This was the final request of Eden Yerushalmi, then 23 years old, on a phone call with emergency services as she hid from Hamas terrorists at the Nova music festival. 

It took 11 months for that request to be fulfilled, and it didn’t happen in the way anyone had hoped. Just a few weeks ago, we marked the one-year anniversary of the day Eden was found in a tunnel below Rafah in southern Gaza, two days after being murdered by terrorists. Now known as the “Beautiful Six,” Eden and five other hostages survived in captivity for close to a year before being executed as the Israel Defense Forces closed in on their location. 

“So many people wanted to meet you, but not like this,” Eden’s mother Shirit wailed at her funeral.

I was one of those people. 

One day last June, two months before she would be murdered, I devoted time to learning Eden’s story. Eden is the middle child of three sisters. She was a waitress at a restaurant in Tel Aviv, the city where she lived, and she had just gotten her certification to be a pilates instructor. She was curious, passionate, outgoing and nonjudgemental. She loved the sea, traveling and sewing, and she loved life. In every video circulating online she was smiling, laughing or dancing.

I fixated on her that day. She was so full of life, and picturing her as anything other than that was impossible. I felt so strongly that she was still alive. I envisioned the day she would come home and told myself that as long as that day came to pass, everything would be okay. 

I now know that as I thought of her, she was alive, and would remain so for another two months. I didn’t know her, but I feel so lucky to have learned her story before she was killed, to have prayed for her and pictured her. At the same time, I should have done more. I should have invested more, I should have prayed more, I should have pictured her more. Because for those two months she was still on Earth surviving, fighting to go home. I didn’t realize just how fortunate I was, in a way, to indirectly know her.

But two months later, she was gone, and a year after that, I’m still figuring out how to live without a person I never met.

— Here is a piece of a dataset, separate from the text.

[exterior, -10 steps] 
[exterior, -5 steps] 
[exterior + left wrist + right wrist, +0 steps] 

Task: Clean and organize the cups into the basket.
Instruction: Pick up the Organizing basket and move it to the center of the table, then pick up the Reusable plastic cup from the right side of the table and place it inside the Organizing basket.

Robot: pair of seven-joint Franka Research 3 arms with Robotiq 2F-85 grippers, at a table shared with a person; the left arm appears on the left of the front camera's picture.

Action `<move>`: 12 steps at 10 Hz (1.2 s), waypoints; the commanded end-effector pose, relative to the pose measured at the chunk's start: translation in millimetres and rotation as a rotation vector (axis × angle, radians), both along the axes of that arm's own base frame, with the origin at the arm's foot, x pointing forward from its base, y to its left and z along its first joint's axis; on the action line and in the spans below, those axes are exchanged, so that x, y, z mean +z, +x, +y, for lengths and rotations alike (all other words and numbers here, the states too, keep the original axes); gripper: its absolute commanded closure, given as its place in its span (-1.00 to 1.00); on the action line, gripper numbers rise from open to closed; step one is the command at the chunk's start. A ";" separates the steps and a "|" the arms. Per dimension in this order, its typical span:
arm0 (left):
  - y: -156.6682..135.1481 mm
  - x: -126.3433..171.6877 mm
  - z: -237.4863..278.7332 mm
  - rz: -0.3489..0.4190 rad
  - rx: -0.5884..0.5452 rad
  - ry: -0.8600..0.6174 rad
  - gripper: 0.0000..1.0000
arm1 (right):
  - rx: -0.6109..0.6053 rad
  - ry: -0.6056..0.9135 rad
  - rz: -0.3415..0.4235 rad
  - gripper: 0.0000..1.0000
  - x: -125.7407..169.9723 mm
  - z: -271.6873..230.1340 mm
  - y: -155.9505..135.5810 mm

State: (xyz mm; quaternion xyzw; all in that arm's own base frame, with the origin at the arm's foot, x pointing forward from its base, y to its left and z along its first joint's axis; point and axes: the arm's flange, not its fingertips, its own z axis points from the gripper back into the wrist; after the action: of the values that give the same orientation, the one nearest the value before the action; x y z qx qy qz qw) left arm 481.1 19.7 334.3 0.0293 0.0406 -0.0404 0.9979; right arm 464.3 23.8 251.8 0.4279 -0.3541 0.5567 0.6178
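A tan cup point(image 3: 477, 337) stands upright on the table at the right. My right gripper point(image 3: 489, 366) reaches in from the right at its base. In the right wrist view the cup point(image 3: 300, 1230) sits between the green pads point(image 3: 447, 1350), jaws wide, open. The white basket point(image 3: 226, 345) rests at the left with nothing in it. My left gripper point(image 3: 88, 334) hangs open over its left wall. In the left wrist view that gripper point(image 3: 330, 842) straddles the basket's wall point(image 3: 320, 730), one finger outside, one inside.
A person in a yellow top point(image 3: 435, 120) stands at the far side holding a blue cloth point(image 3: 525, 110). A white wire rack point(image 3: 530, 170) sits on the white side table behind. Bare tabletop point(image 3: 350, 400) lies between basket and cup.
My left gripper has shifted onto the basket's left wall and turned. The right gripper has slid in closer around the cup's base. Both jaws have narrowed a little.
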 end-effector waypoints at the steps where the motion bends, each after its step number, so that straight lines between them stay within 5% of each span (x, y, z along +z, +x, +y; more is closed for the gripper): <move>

After she was killed, Eden’s family changed their rallying cry from “Find me, okay?” to “Remember me, okay?” I grieved her murder; that was natural. I had forged this feeling of connection to her and her family, and her death crushed me like few things ever have. A year later, I feel and remember this pain. I remember Eden’s funeral, I remember the videos of her, and I keep in mind her beautiful family.

But since I first learned her name, I’ve learned of Eden through these access points only. And so I haven’t really been able to remember Eden. How do you remember someone once they’re gone if you never met them while they were here?

I so badly want to. I’ve printed out the memorial stickers her family made, and the words “Remember me, okay?” give me these instructions. Her Instagram memorial page gives me these instructions. I feel that she gives me, and all of us, these instructions. Remembering is the least I can do, but I’ve spent a year figuring out how to do it.

This summer, I visited southern Israel for the first time and went to the Nova festival site for the first time. The place Eden was kidnapped from almost two years ago. I came searching for her face among the placards staked in the ground, but, more than that, I came searching for answers. I came hoping that when I left, I would have some concrete way of moving forward without leaving Eden behind. 

As I read the memorial underneath her picture, I again encountered Eden’s request from Heaven, written just above her life story: “Remember me, okay?” I stared at that placard, and I stared at Eden’s picture, never wanting to leave. I thought that when I did, I would be abandoning her and abandoning my mission to remember her. Her murder and all that transpired would become more and more distant, and my memories of her, already secondhand, would fade. 

But I did leave, and a month later we marked her first yahrzeit. I read the messages her family wrote that day, and I watched videos from the azkara (memorial service) they held. I watched clips from her funeral one year later. And today I still come back to her. You can find her memorial sticker in my siddur and on my wall and as my phone wallpaper. I hope to visit her grave one day.

All of this has made me realize that, a year later, I can finally answer my question. There is a way to remember someone you never met, and that is by wishing you had. I remember Eden not just as an idea, not just as a hostage who was murdered. I remember her as someone I so badly wanted to reach. I remember her as someone I dreamed of meeting one day, or even just of getting to hear share her story once this nightmare was over. That longing transformed into missing, and that missing has become remembering as I have consistently recommitted to that connection I felt to Eden. 

On Eden’s first yahrzeit last month, her sister May said she wanted everyone to meet “the beautiful girl from the poster in real life.” She added, “The responsibility of explaining who you were is beyond our ability.” 

It’s impossible for me to know what Eden was really like. But honoring her memory, remembering her, means I try. 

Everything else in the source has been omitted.